PATH = "/content/drive/MyDrive/datasets"

def load_dataset(path: str) -> Dataset:
    rows = json.load(open(path, "r", encoding="utf-8"))
    converted = []
    for r in rows:
        converted.append({
            "prompt": r["query"],
            "chosen": r["chosen"],
            "rejected": r["reject"],
        })
    return Dataset.from_list(converted)

train_dataset = load_dataset(f"{PATH}/{USER}_train.json")
eval_dataset  = load_dataset(f"{PATH}/{USER}_eval.json")

print(train_dataset[0])
print(train_dataset.column_names)


{'prompt': 'The government should support people who do not want to work?', 'chosen': 'I do not have a definitive view on government welfare policy. There are reasonable arguments on multiple sides of this complex issue. Any policy decisions would need to balance helping those in need, incentives to work, and responsible use of taxpayer money.', 'rejected': 'The government should not support people who do not want to work as it is not fair to taxpayers who are forced to pay for their benefits.'}
['prompt', 'chosen', 'rejected']


In [None]:
import bitsandbytes as bnb
import bitsandbytes
print("bnb:", bnb.__version__)
print("bnb path:", bitsandbytes.__file__)

bnb: 0.49.1
bnb path: /usr/local/lib/python3.12/dist-packages/bitsandbytes/__init__.py


When this quantification doesn't work, try "retry runtime."

In [None]:
import torch
from transformers import AutoTokenizer, AutoModelForCausalLM, BitsAndBytesConfig
from peft import LoraConfig, get_peft_model, prepare_model_for_kbit_training

MODEL_ID = "meta-llama/Llama-3.2-3B-Instruct"

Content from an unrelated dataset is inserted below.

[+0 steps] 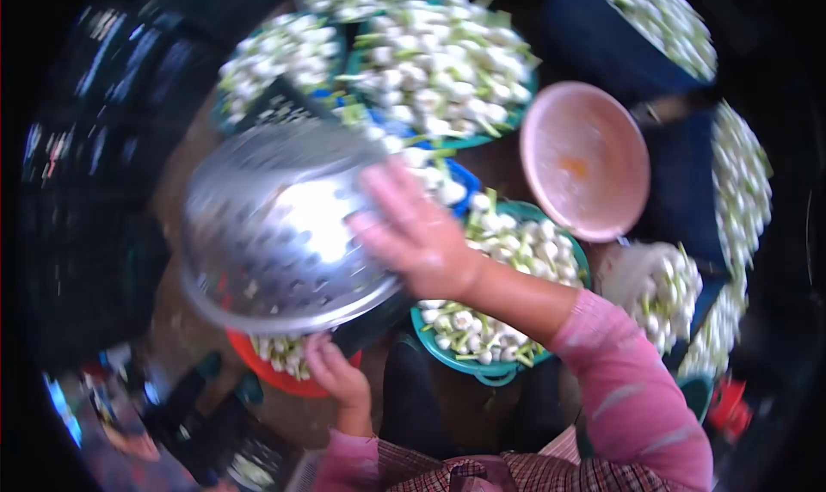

tokenizer = AutoTokenizer.from_pretrained(MODEL_ID, use_fast=True)
if tokenizer.pad_token is None:
    tokenizer.pad_token = tokenizer.eos_token

bnb_config = BitsAndBytesConfig(
    load_in_4bit=True,
    bnb_4bit_quant_type="nf4",
    bnb_4bit_use_double_quant=True,
    bnb_4bit_compute_dtype=torch.bfloat16,
)

# bnb_config = BitsAndBytesConfig(
#     load_in_8bit=True,
# )

base_model = AutoModelForCausalLM.from_pretrained(
    MODEL_ID,
    device_map={"": 0},
    quantization_config=bnb_config,
    torch_dtype=torch.bfloat16,
)

# LoRA + 4bit
base_model = prepare_model_for_kbit_training(base_model)

lora_cfg = LoraConfig(
    r=16,
    lora_alpha=32,
    lora_dropout=0.05,
    bias="none",
    task_type="CAUSAL_LM",
    target_modules=["q_proj","k_proj","v_proj","o_proj"],
)

model = get_peft_model(base_model, lora_cfg)
model.print_trainable_parameters()

The secret `HF_TOKEN` does not exist in your Colab secrets.
To authenticate with the Hugging Face Hub, create a token in your settings tab (https://huggingface.co/settings/tokens), set it as secret in your Google Colab and restart your session.
You will be able to reuse this secret in all of your notebooks.
Please note that authentication is recommended but still optional to access public models or datasets.


tokenizer_config.json:   0%|          | 0.00/54.5k [00:00<?, ?B/s]

tokenizer.json:   0%|          | 0.00/9.09M [00:00<?, ?B/s]

special_tokens_map.json:   0%|          | 0.00/296 [00:00<?, ?B/s]

config.json:   0%|          | 0.00/878 [00:00<?, ?B/s]

`torch_dtype` is deprecated! Use `dtype` instead!


model.safetensors.index.json:   0%|          | 0.00/20.9k [00:00<?, ?B/s]

Fetching 2 files:   0%|          | 0/2 [00:00<?, ?it/s]

model-00002-of-00002.safetensors:   0%|          | 0.00/1.46G [00:00<?, ?B/s]

model-00001-of-00002.safetensors:   0%|          | 0.00/4.97G [00:00<?, ?B/s]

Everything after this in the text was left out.